She searches my face. “I didn’t push you too hard? Take it too far?”
No.
No, Emily’s only sin was helping me commit my own.
I shake my head. “You didn’t take it too far. You didn’t . . . take liberties.”
“Then why—”
“I liked it too much,” I cut in. It’s impolite, I was raised never to be impolite—or at least to use impoliteness with a certain kind of sophistication if the weapon was called for—but I can’t help the way the truth spills out of me. “I love her, Emily. I didn’t think—I shouldn’t have liked it like that.”
Emily’s face softens. Even with the septum piercing and the black lipstick, she looks kind. Gentle. “It’s a physiological response, Delphine,” she says. “One you’ve been training yourself to have for a long time. It doesn’t make you culpable of anything.”
I’m already shaking my head. “I got up there with you. I knelt for you. I’m culpable.”
Emily takes a step forward. “Don’t flagellate yourself over this,” she chastens. “That’s our job. Anyway, Rebecca will understand completely when you explain it to her. Unless . . . ”
She’s so close now that I can count her eyelashes, that I can pick out the golden striations in her brown eyes.
“Unless what?” I whisper.
“Unless you want to do something you can’t explain.” And then she leans forward and kisses me.
The kiss is warm and assertive. In that way, it’s like kissing Rebecca.
But in every other way, it’s not.
Rebecca tastes like mint, and Emily tastes like coffee. Rebecca peppers her kisses with nips and bites, and Emily prefers to stroke inside my mouth with her tongue. Rebecca loves to grab and seize at me—my wrists, my hips, my hair—and Emily only runs her hands up my arms, as if she’s mapping me for future exploration.
I receive the kiss passively at first, utterly floored by it, but by the time my mind has caught up, my body is already racing ahead, responding to her lips and tongue with matching flickers and strokes, ready to deepen the kiss, ready to press against her.
It’s a nice kiss from a fit woman. But it’s not the woman I want kisses from, it’s not her, it’s not Rebecca. With a gasp, I tear away from Emily and stagger back, my fingers coming up to my lips.
“I’m sorry,” I say. “I love her and I—I can’t do that.”
Emily reaches for me, she opens her mouth—now smeared with my own lipstick, pink over black—but I don’t wait to hear what she has to say. I can’t. I wheel around and go outside, where the evening light still hangs in a rosy shroud over the city and where I find one of the club’s footman outside.
“Hello, yes, so sorry to bother you. But could you get my things for me from inside? And help me call my car?
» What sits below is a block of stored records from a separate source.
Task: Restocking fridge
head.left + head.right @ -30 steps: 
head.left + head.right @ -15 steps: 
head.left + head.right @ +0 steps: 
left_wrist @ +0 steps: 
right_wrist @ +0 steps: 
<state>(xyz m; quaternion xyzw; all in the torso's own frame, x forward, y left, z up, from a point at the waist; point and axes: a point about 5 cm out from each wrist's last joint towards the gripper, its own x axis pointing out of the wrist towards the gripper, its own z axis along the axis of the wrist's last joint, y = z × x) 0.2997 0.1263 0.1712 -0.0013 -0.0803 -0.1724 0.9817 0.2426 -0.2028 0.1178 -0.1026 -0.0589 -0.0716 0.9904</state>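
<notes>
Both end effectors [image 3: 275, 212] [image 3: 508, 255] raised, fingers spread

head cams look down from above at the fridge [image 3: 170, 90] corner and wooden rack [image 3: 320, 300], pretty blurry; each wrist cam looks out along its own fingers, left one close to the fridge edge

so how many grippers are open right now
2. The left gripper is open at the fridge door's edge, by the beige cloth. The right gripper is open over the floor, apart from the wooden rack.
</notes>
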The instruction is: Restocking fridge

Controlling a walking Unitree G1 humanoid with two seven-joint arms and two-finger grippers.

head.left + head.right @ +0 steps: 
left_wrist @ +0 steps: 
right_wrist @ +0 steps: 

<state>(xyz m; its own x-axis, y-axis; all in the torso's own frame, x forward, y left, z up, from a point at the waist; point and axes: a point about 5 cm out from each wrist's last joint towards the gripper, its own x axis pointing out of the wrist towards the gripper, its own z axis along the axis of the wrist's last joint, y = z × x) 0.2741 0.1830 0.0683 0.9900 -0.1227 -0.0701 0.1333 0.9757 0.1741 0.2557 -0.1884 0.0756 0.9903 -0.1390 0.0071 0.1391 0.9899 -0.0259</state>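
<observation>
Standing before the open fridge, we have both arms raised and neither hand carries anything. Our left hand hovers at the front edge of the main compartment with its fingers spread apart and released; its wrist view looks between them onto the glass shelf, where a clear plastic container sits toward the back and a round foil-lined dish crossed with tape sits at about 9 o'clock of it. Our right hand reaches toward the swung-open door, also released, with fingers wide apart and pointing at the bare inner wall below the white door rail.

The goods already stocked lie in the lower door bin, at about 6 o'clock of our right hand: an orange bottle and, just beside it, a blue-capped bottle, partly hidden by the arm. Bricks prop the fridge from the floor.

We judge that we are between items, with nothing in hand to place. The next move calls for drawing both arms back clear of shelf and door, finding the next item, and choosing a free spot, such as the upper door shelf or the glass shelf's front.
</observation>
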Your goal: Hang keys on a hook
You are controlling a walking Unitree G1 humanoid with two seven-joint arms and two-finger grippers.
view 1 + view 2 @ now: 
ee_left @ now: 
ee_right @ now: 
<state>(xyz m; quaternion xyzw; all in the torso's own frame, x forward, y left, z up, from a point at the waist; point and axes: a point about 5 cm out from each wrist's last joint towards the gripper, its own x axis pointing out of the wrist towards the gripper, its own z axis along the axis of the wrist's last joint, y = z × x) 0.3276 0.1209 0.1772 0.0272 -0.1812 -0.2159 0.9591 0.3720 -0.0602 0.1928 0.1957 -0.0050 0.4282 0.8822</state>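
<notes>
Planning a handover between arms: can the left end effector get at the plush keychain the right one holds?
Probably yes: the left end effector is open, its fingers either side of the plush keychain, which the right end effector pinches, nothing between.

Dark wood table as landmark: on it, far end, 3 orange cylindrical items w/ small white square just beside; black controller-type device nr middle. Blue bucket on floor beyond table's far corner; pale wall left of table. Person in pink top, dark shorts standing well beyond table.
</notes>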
I need to leave, and I can’t go back inside.”
Chapter Twenty-Seven
Rebecca
Everything changed three years ago.
Everything and nothing at all.
When I heard the key turn in the lock that night, I was sitting in my flat with a glass of wine and another two hours of work to do before I could call it a day. Then, as it is now, only one other person had a key, so I didn’t bother getting up. It would be Auden, probably hungry or bored or wanting to gossip, too sober to entertain himself or too drunk to eat a kebab alone. I was used to his unannounced visits.
Which meant I was unprepared for whom I saw coming up the stairs. For the flaxen hair, and the doll face, and the curves right out of some Teutonic milkmaid fantasy.
Delphine Dansey.
Dislike surged instantly: she was everything that made me impatient. She was every vapid, moneyed, horse-owning girl that had nettled me at school. Every effete client too ridiculous and entitled to listen to the reality of soil composition and hill slopes and which climate conditions could support imported tropical plants.
Delphine was emblematic of the whole lot to me. Vain, superficial, callous, and callow. That she was beautiful only made it worse; that she was cheerful only made it worse than that. Everyone believed her to be some kind of perfect English rose, and only I knew the truth: she was a brat.
Luckily for Delphine, and even luckier for me, my thoughts move quickly. And so from the first glimpse of her golden hair to the sight of her face, I remembered she was Auden’s good friend, and I remembered what had happened to her last spring. I remembered the trial.